Medina mengutarakan pendapatnya di Unconference "Polarization and Its Discontent in the Global South: Mitigation Measures, Strategies and Policies". Konferensi tersebut diselenggarakan oleh Indonesian Consortium for Religious Studies (ICRS) Yogyakarta di University Club UGM, 24-25 April 2025.
Direktur ICRS Zainal Abidin Bagir mengatakan, umumnya faktor identitas seperti agama dipakai sebagai alat politik yang menegaskan perbedaan di masyarakat. Narasi-narasi pemecah belah ini cenderung politis, sehingga memerlukan semangat inklusivitas.
Faktor identitas seperti agama sering kali menjadi alat politik untuk meruncingkan polarisasi. Isu tersebut jadi salah satu bahasan di kalangan aktivis, komunitas, dan cendekiawan yang hadir untuk menyelesaikan permasalahan bersama. Mereka yang hadir berasal dari Indonesia, Afrika Selatan, Brasil, dan Kolombia.

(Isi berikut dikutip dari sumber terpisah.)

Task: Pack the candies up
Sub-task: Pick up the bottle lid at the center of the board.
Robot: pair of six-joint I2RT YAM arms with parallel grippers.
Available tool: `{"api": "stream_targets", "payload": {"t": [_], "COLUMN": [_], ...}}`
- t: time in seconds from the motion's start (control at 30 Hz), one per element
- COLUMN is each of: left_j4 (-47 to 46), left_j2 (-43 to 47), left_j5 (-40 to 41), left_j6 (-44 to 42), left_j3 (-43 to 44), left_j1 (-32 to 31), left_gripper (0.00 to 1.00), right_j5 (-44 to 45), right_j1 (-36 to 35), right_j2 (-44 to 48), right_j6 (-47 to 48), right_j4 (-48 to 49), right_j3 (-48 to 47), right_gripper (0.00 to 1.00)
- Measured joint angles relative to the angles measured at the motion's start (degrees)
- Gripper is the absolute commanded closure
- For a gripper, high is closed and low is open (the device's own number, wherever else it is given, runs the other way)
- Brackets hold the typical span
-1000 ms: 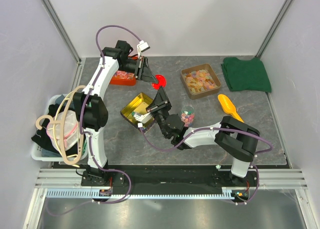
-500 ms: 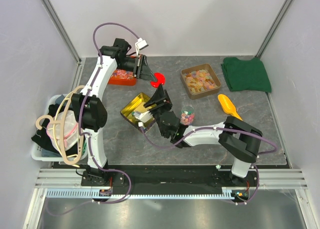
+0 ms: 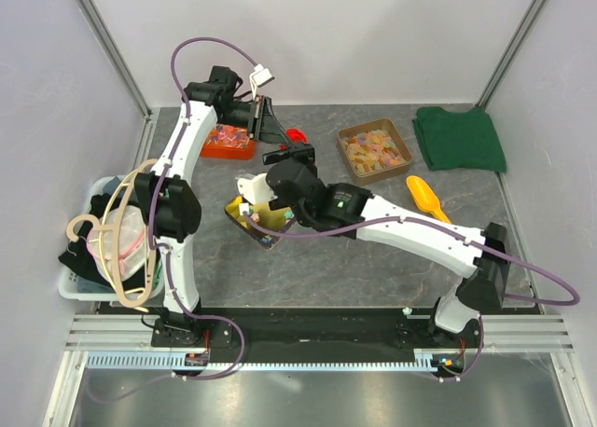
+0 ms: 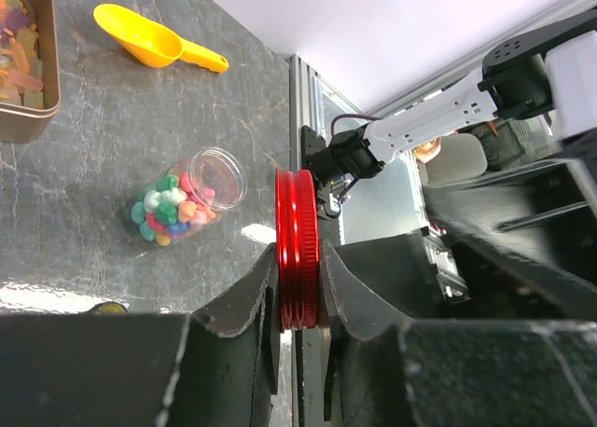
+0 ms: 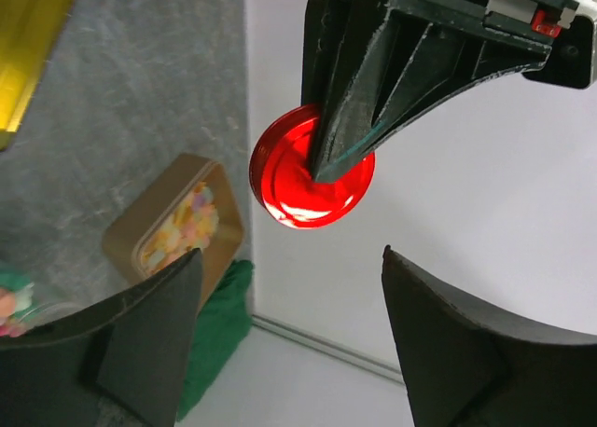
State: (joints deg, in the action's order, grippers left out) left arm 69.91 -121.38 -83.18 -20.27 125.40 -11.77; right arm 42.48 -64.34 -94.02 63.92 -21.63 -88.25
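Observation:
The candies fill a small clear jar with an open mouth on the grey table; in the top view my right arm hides it. My left gripper is shut on the red lid, gripping it edge-on above the table. My right gripper stands wide open just below that lid, with nothing between its fingers. In the top view the right gripper is raised right beside the left gripper.
A brown tray of gummies and a yellow scoop lie right of centre, a green cloth at the back right. An orange-red tray sits back left, a gold tin under my right arm, a white basket at far left.
My right arm has lifted and stretched from near the jar up toward the red lid, and its jaws have opened wide. The left gripper has carried the lid slightly back and left.

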Motion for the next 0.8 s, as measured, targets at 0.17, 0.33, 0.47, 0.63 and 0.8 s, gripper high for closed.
{"api": "stream_targets", "payload": {"t": [0.17, 0.33, 0.47, 0.63, 0.8], "left_j4": [-0.3, -1.2, -4.9, -12.5, -19.9], "left_j2": [-0.4, -0.4, -0.4, 0.2, 1.9], "left_j5": [0.0, 0.0, 0.2, 3.7, 8.9], "left_j6": [0.0, 0.2, 3.2, 10.3, 17.2], "left_j3": [-0.4, -0.5, -0.6, -0.7, -2.7], "left_j1": [0.0, -0.8, -2.5, -4.7, -5.9], "left_gripper": [0.9, 0.92, 0.93, 0.93, 0.93], "right_j5": [-10.1, -22.8, -29.2, -32.9, -34.8], "right_j1": [2.2, 10.1, 17.6, 18.2, 18.1], "right_j2": [2.1, 3.5, 3.4, 6.3, 6.0], "right_j6": [-7.9, -13.0, -16.8, -20.6, -25.1], "right_j4": [-17.0, -31.5, -33.4, -29.2, -25.1], "right_j3": [-8.9, -20.0, -25.6, -12.5, -7.1], "right_gripper": [0.03, 0.02, 0.02, 0.02, 0.02]}}
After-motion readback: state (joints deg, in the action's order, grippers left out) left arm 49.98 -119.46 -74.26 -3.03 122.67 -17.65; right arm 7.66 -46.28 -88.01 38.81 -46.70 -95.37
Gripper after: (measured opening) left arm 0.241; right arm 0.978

Polarisasi di balik narasi energi panas bumi
Aspek keadilan lingkungan menjadi salah satu permasalahan mendasar dalam polarisasi yang dibahas dalam konferensi ini. Partisipan pertemuan ini dihadiri akademisi dan aktivis dari negara-negara dunia selatan seperti Indonesia, Afrika Selatan, Brasil, dan Kolombia. Selain polarisasi, negara-negara ini memiliki kesamaan berupa kekayaan sumber daya alam.

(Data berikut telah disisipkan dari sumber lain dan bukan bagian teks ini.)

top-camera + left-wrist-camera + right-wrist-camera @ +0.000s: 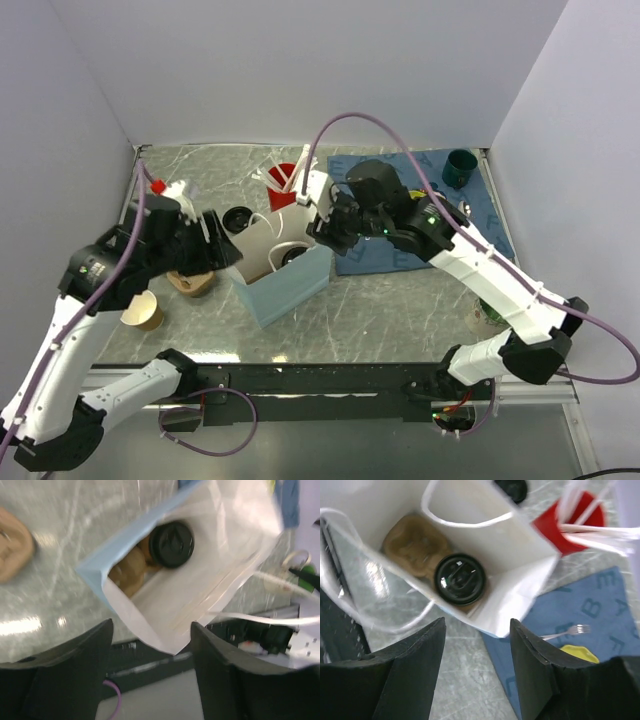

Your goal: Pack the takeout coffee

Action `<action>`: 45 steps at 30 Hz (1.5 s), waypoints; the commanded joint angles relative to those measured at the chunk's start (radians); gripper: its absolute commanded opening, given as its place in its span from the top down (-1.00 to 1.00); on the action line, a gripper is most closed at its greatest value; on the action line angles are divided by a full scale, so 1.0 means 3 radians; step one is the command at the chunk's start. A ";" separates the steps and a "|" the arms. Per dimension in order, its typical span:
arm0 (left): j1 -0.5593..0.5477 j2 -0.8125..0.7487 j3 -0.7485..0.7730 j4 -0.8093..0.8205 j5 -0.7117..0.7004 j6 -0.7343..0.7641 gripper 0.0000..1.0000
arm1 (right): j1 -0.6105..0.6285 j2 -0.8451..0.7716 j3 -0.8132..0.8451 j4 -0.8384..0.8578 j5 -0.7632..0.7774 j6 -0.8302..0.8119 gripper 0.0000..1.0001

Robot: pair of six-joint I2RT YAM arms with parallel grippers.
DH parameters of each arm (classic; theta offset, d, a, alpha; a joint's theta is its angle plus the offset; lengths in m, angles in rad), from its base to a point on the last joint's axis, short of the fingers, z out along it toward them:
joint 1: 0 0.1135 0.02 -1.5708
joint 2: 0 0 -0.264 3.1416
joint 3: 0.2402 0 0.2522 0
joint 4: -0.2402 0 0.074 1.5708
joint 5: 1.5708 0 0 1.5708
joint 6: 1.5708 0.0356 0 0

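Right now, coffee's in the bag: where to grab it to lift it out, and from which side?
The black lid at its rim, straight down from above. The takeout coffee stands upright deep in the bag, walls close round it and a brown food item beside it, so only its top is reachable. The open right tool hangs overhead, probably best placed.

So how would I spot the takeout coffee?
Find the pale blue paper bag with a white inside, standing open in the middle. Look down into it: the takeout coffee is the small cup capped by a round black plastic lid, next to a lumpy brown item. The brown paper cup outside the bag has no lid.
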 commanded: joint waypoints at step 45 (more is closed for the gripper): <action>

Dalam konteks Indonesia, Jonathan Davis Smith, peneliti dan pengajar Center for Religious and Cross-cultural Studies (CRCS) UGM mengungkapkan bentuk polarisasi yang terbangun dari narasi-narasi terkait transisi energi hijau.

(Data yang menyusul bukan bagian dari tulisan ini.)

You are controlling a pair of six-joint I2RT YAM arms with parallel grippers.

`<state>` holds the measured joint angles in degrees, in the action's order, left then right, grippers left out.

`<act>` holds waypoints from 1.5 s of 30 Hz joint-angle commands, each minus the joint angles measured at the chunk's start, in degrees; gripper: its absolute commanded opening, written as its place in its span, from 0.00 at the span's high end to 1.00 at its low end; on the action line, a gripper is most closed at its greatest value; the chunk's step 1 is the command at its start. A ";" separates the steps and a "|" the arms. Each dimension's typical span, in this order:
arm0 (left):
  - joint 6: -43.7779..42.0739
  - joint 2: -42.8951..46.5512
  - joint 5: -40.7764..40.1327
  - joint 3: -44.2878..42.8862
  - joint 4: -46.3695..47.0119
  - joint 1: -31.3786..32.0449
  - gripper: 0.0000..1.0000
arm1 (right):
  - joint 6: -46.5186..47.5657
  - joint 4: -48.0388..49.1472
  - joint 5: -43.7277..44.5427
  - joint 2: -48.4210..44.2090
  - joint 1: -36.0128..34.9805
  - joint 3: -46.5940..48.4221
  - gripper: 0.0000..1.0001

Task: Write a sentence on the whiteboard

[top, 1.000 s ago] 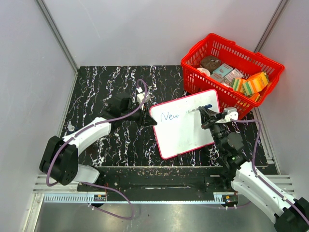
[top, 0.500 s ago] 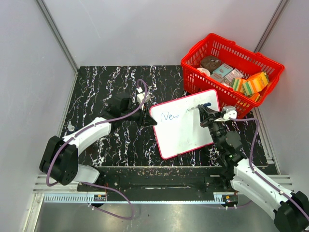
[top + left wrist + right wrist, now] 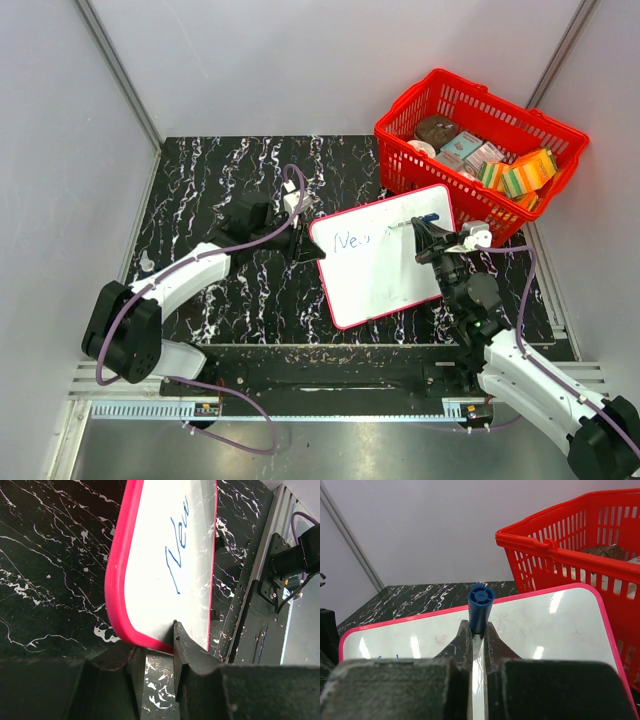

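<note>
Left claw (image 3: 159,639) clamps the left edge of the flat white red-rimmed whiteboard (image 3: 385,280); right claw (image 3: 477,635), over the board, pinches a blue cylindrical marker (image 3: 480,605).

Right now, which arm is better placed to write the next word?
Right. The right gripper holds the marker over the board beside "New"; the left gripper is clamped on the board's edge.

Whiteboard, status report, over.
Left gripper shut on whiteboard rim. Right gripper shut on blue marker, aimed at the board. Sentence reads only "New". Red basket beside far corner, off the writing area.
</note>
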<state>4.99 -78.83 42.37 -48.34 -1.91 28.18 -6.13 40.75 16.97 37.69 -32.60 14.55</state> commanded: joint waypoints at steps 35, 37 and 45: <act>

Smith mempresentasikan hasil temuan kolaboratif yang melibatkan periset komunitas di tempat terdampak yang diselenggarakan sejak 2024. Sampai saat ini, hasil temuan tersebut dalam proses publikasi.
Dalam presentasi "Contrasting Narratives of Green Energy and Mitigation Strategies by Promoters and Opponents of Geothermal Energy Developments", SmithSmith memaparkan bahwa narasi energi hijau panas bumi (geothermal) berbeda dari narasi masyarakat terdampak. Menurut masyarakat terdampak, narasi energi bersih tidak selalu sesuai dengan fakta lapangan.
Sejak 1980-an, energi panas bumi dijadikan sebagai proyek utama pemerintah. Setelah kesepakatan internasional menghentikan karbon, Indonesia berinisiatif untuk terlibat. Transisi energi hijau diterapkan untuk memenuhi target pengurangan karbon.